94.

Ein mönch wolt ein sattel heimlich und verborgen in das kloster tragen; den verraten die stegreiff.

[122] In einem kloster was ein grosser baumstarcker mönch, der hat ein zeit ein bulschafft überkumen, das was gar eine kleine person. Der gut frater het sie gern im kloster in seiner zellen ghabt, kund sie aber durch kein mittel noch weg hineinbringen; zu dem was im der portnar abginstig, wolt im derhalben nit durch die finger sehen, wie vileicht den andren brüdern.

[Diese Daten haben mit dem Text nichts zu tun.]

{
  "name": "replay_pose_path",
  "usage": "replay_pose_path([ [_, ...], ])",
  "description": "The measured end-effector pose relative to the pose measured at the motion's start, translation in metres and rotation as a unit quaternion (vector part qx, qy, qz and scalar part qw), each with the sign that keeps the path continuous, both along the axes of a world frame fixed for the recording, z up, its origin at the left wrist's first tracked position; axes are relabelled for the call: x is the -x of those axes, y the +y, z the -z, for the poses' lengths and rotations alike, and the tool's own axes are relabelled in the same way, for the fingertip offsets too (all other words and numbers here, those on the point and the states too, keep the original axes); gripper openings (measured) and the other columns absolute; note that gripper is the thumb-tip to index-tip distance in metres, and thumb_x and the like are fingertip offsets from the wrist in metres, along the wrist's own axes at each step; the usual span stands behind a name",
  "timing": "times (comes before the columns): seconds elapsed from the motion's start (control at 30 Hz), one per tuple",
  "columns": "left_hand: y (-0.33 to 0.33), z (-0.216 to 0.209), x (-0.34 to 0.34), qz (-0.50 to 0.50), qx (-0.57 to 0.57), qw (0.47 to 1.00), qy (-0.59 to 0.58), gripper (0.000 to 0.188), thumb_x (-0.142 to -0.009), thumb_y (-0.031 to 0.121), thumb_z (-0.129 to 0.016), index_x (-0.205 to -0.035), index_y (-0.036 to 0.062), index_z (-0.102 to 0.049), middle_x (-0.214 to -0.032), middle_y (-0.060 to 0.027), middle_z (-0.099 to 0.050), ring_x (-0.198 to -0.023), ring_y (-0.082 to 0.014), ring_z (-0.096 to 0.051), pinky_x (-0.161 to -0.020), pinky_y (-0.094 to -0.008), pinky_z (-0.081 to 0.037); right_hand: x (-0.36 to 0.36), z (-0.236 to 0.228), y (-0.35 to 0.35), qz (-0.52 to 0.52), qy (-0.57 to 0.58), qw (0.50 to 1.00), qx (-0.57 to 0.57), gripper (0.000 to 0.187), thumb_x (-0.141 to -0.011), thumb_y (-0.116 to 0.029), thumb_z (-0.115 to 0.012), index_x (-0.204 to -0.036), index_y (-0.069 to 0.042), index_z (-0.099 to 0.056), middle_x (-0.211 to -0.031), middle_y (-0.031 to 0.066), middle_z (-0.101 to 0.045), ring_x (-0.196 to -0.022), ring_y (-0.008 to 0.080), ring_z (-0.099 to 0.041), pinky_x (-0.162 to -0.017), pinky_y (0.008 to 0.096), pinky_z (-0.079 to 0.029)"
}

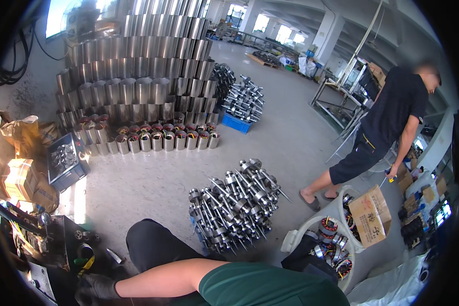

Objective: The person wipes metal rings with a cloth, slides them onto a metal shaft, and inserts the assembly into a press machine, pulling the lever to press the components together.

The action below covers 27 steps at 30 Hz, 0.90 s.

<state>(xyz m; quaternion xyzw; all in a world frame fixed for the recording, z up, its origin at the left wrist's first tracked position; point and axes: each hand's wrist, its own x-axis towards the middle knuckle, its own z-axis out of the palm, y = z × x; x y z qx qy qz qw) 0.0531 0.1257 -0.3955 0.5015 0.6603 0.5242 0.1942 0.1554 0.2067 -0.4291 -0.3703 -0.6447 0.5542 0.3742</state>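
Note:
My right arm, bare below a dark green sleeve, stretches across to the lower left. My right hand (pixel 101 286) wears a dark glove and is beside a dark machine or bench. Its fingers are lost in shadow, so I cannot tell whether it holds anything. Just above it is a round metal housing (pixel 85 251) with a yellow wire or strip (pixel 88 263) at its mouth. A pointed metal piece (pixel 114 256) lies close to the glove. My left hand is not in view. Before my dark-clad knee (pixel 150 237) stands a heap of metal rotor shafts (pixel 234 204).
Steel tubes (pixel 143 92) stand stacked at the back left, the front ones holding coloured windings. A grey crate (pixel 66 178) of metal parts is at left. White tubs (pixel 290 239) of wound stators and a carton (pixel 370 217) are at right. A person (pixel 392 112) stands beyond, holding a tool.

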Motion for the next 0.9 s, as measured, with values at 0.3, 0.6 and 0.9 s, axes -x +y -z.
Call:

Der mönch erdacht im ein sondern list, wie er sie hineinbringen wolt. Er was procurator oder schaffner im kloster, darumb er dann mer freyheit hat, über die zeit auszubleiben, dann die andren.

Einsmals nam er sich abermalen gescheft an, kam gar spat heim, hat das gut diernlin auff den kirchhoff bscheiden, da solt sie sein an einem heimlichen ort warten. Er fand sie nach seinem befelch, erwütscht sie mit seiner sterck under einen arm, trug sie gantz leichtfertig under der kuten darvon, kam an die porten, schellet an. Der portnar lies in ein, fragt, was er under der kutten verborgen trüg. ›Ich mus morgen reiten‹; sagt der mönch, ›hat mir ein guter freund ein sattel geluhen; dann mein sattel ist mir zerbrochen.‹ Dem guten töchterlin giengen die füs under der kutten ein wenig herfür, daran hat sie zwey weissen schülin; sie aber meint sich gar wol verborgen haben. Der portner ersach die aber und sagt zu dem mönch: ›Herr, hebend die stegreiff ein wentzig bas auff! Sie werden euch sonst den sattel verraten.‹ Da das der mönch erhort, erschrack er fast übel; dann er sorgt, der portner wird in verraten, das man den sattel hinder im suchen und finden wird. Darumb er seinen guten sattel wider lauffen lies, bat den portner still zu schweigen; sein bit aber halff so vil, als sie mocht.

Quelle:
Georg Wickram: Werke. Band 3, Tübingen 1903, S. 122.